Ezequiel 14:3

I. ¿Cuál es el pecado y la voz de la que habla el profeta, y cómo podemos nosotros ser culpables de ello? El padre de la filosofía y la ciencia modernas nos ha mostrado que hay en la mente del hombre, como hombre, ídolos naturales, que actúan como impedimentos para su adquisición de conocimiento y su búsqueda de la verdad. Hasta que estos ídolos sean derribados, hechos pedazos y quitados, es simplemente inútil que el hombre busque el conocimiento.

Sus esfuerzos serán neutralizados y sus resultados viciados. No llegará a la verdad. Ahora bien, si esto es cierto en el asunto de la ciencia humana, no es menos digno de nuestra consideración en el asunto de la verdad divina y del conocimiento de Dios. No podemos conocer a Dios, a quien conocer es la vida eterna, mientras no se eliminen estos obstáculos naturales. Entonces, ¿cuál es el significado práctico de esta verdad? (1) Primero debe haber un solo ojo para el conocimiento de Dios.

Si no hemos decidido que el único objeto por el que vale la pena vivir es Dios, y el conocimiento de Dios, habremos puesto ídolos en nuestro corazón no menos que los hombres de la época de Ezequiel, que vinieron y se sentaron ante él. (2) No solo debe haber una percepción clara de Dios como el único objeto de nuestros servicios, sino que también debe haber una disposición a sacrificar cualquier cosa para conocerlo y servirlo. El hombre que no está preparado a toda costa para conocer y servir a Dios, no está preparado para servirle en absoluto.

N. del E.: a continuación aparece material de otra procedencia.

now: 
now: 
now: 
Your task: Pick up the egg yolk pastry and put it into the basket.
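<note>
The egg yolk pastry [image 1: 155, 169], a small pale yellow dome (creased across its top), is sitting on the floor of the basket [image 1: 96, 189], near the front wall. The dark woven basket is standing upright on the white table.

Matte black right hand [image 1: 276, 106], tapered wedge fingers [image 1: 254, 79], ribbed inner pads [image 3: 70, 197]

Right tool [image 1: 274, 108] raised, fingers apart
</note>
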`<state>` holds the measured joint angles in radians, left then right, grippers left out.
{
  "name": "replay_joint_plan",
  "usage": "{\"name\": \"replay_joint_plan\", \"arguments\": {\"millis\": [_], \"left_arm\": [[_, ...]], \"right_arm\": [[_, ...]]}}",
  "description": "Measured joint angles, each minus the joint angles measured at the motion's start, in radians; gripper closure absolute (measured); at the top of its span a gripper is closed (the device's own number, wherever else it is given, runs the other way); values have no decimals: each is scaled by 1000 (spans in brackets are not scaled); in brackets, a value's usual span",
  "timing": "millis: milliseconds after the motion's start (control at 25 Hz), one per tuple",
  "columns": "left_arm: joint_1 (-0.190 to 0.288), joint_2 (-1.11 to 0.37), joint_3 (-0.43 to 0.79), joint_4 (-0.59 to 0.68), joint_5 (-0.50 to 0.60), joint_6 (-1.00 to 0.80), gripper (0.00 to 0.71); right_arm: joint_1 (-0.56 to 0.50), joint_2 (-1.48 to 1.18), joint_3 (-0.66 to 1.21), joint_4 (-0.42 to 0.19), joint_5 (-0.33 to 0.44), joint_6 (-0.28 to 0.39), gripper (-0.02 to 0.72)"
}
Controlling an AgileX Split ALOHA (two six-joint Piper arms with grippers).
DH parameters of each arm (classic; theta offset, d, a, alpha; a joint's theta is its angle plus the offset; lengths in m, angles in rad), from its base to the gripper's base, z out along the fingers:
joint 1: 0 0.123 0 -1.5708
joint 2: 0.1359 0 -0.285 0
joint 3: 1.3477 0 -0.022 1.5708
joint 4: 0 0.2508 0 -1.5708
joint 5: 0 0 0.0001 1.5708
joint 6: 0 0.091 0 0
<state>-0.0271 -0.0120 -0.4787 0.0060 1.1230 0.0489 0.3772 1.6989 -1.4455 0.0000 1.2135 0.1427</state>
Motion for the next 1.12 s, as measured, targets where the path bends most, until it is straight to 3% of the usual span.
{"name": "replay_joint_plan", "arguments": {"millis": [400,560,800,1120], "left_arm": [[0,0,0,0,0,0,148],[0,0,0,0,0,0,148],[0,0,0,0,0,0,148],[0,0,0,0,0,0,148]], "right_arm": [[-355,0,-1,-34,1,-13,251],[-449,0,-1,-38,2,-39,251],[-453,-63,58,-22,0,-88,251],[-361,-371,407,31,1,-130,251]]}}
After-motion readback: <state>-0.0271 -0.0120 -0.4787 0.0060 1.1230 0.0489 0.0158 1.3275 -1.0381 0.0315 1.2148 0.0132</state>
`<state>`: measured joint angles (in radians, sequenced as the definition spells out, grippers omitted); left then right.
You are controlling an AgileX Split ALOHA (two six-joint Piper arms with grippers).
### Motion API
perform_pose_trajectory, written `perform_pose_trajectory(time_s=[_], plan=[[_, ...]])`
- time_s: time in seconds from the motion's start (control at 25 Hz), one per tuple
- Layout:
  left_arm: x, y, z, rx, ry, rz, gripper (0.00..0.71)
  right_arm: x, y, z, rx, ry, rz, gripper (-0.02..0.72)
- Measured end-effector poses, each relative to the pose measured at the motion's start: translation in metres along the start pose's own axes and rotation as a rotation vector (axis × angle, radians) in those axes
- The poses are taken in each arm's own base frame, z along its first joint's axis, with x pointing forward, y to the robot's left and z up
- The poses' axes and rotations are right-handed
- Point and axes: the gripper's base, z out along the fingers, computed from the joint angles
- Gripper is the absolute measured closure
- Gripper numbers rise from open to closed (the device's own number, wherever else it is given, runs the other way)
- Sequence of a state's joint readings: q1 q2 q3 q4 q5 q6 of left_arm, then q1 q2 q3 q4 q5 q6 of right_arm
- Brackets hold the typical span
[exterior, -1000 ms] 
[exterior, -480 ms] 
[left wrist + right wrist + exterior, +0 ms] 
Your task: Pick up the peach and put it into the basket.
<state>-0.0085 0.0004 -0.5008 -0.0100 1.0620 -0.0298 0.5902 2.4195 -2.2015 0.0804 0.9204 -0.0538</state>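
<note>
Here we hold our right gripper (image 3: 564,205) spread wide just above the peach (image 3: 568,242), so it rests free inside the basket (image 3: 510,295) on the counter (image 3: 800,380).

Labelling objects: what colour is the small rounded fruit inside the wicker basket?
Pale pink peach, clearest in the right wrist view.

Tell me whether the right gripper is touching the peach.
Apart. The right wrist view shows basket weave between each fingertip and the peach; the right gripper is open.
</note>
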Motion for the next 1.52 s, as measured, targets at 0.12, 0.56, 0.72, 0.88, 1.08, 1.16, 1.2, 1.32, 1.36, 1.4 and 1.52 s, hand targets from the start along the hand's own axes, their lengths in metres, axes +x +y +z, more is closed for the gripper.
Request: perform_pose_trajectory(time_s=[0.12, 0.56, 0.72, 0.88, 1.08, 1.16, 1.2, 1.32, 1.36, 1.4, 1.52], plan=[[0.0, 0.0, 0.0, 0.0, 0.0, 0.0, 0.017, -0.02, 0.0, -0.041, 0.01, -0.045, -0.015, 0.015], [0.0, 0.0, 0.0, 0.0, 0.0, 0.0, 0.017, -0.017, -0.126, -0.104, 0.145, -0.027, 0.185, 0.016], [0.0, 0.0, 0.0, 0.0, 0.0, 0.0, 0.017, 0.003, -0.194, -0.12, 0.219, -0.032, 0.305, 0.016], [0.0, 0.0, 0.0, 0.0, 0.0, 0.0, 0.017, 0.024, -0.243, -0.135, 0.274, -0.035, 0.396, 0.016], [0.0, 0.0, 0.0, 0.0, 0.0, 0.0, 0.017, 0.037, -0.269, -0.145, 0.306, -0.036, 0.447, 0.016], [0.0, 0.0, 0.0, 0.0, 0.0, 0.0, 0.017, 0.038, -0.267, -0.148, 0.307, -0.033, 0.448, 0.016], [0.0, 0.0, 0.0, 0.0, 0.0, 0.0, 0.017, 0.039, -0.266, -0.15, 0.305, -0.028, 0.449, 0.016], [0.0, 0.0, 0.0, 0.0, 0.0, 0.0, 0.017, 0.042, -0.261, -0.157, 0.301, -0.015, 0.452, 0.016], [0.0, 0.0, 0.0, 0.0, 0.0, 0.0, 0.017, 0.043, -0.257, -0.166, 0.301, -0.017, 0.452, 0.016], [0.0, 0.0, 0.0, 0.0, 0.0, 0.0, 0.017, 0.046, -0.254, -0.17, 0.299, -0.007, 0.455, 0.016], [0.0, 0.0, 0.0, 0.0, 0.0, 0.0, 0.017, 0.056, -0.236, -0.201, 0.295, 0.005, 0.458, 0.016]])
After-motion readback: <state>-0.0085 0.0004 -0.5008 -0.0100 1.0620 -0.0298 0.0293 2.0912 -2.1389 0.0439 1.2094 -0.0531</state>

II. Hay ciertos principios generales a los que nos corresponde prestar atención cuando nos acercamos a la adoración de Dios. (1) En primer lugar, debemos vaciarnos de nosotros mismos. Debemos llegar como si nuestro conocimiento actual de Dios no fuera nada, y como si Dios todavía fuera conocido y aprendido. (2) No hay nada que nos impida de manera tan infalible ver la verdad de Dios como un pecado secreto. Mientras el pecado, en una de sus innumerables formas, esté al acecho en el corazón o en la conciencia, el servicio a Dios será en vano, porque la búsqueda de la verdad es una mentira. Es esa deshonestidad practicada, es esa lujuria acariciada, es ese amor propio mimado, es esa indolencia incurable, que vicia todo tu culto y hace de tu religión una mentira.

S. Leathes, Púlpito de la Iglesia de Inglaterra, vol. viii., pág. 209.